EXERCISE DIRECTIONS: Output the listing below verbatim, without images.

GIVEN MATERIAL:
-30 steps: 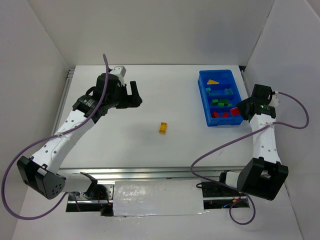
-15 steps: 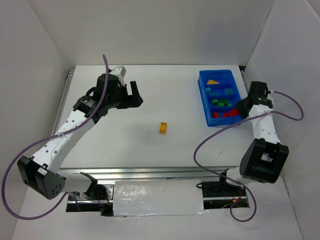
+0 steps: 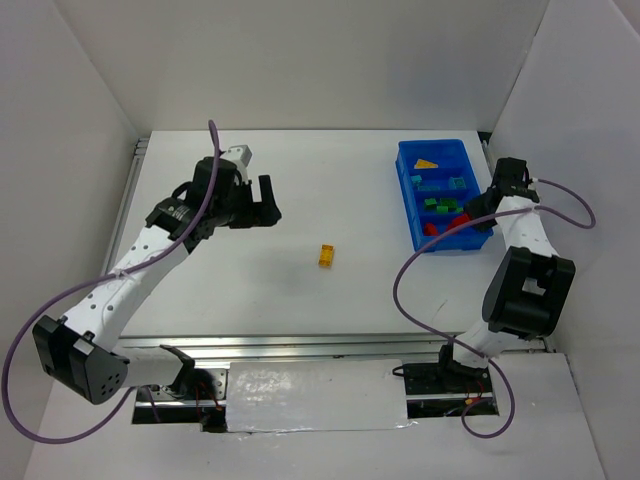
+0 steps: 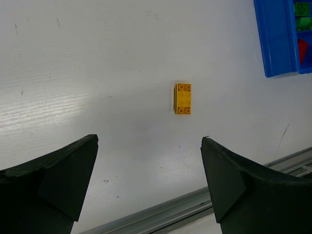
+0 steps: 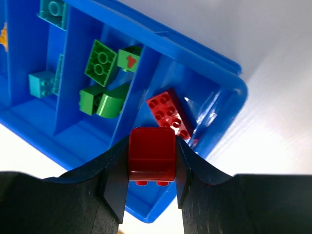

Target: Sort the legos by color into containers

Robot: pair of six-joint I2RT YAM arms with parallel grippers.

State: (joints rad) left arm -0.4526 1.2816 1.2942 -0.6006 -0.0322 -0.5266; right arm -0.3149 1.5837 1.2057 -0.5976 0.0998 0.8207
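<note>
the right gripper [image 5: 151,192] pinches a red brick [image 5: 151,155] over the edge of the blue bin's [image 5: 83,141] end compartment, where another red brick [image 5: 170,113] lies. green bricks [image 5: 101,59] sit in the next compartment. the bin stands at the table's [image 4: 97,73] far right corner. the left gripper [image 4: 148,165], spread wide, hangs over a lone yellow brick [image 4: 183,98] mid-table.

The left arm [image 3: 140,255] stretches from its base far out and to the middle, bent a little on the way. Its wrist tips down. The left jaws are wide open and nothing is between them. The right arm [image 3: 522,240] is folded up tall and close to its base, with its wrist reaching forward. The right jaws point down and squeeze a red brick [image 5: 151,153] from both sides.
</note>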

ANSWER BOX:
-30 steps: 
-15 steps: 
+0 steps: 
+0 steps: 
+0 steps: 

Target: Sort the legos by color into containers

Robot: pair of six-joint I2RT YAM arms with parallel grippers.

State: (joints rad) left arm -0.4526 1.2816 1.2942 -0.6006 -0.0322 -0.5266; right arm -0.3149 1.5837 1.2057 -0.5976 0.0998 0.8207
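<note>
the right gripper [image 5: 151,192] pinches a red brick [image 5: 151,155] over the edge of the blue bin's [image 5: 83,141] end compartment, where another red brick [image 5: 170,113] lies. green bricks [image 5: 101,59] sit in the next compartment. the bin stands at the table's [image 4: 97,73] far right corner. the left gripper [image 4: 148,165], spread wide, hangs over a lone yellow brick [image 4: 183,98] mid-table.

The left arm [image 3: 140,255] stretches from its base far out and to the middle, bent a little on the way. Its wrist tips down. The left jaws are wide open and nothing is between them. The right arm [image 3: 522,240] is folded up tall and close to its base, with its wrist reaching forward. The right jaws point down and squeeze a red brick [image 5: 151,153] from both sides.
</note>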

Nothing more remains in this exercise.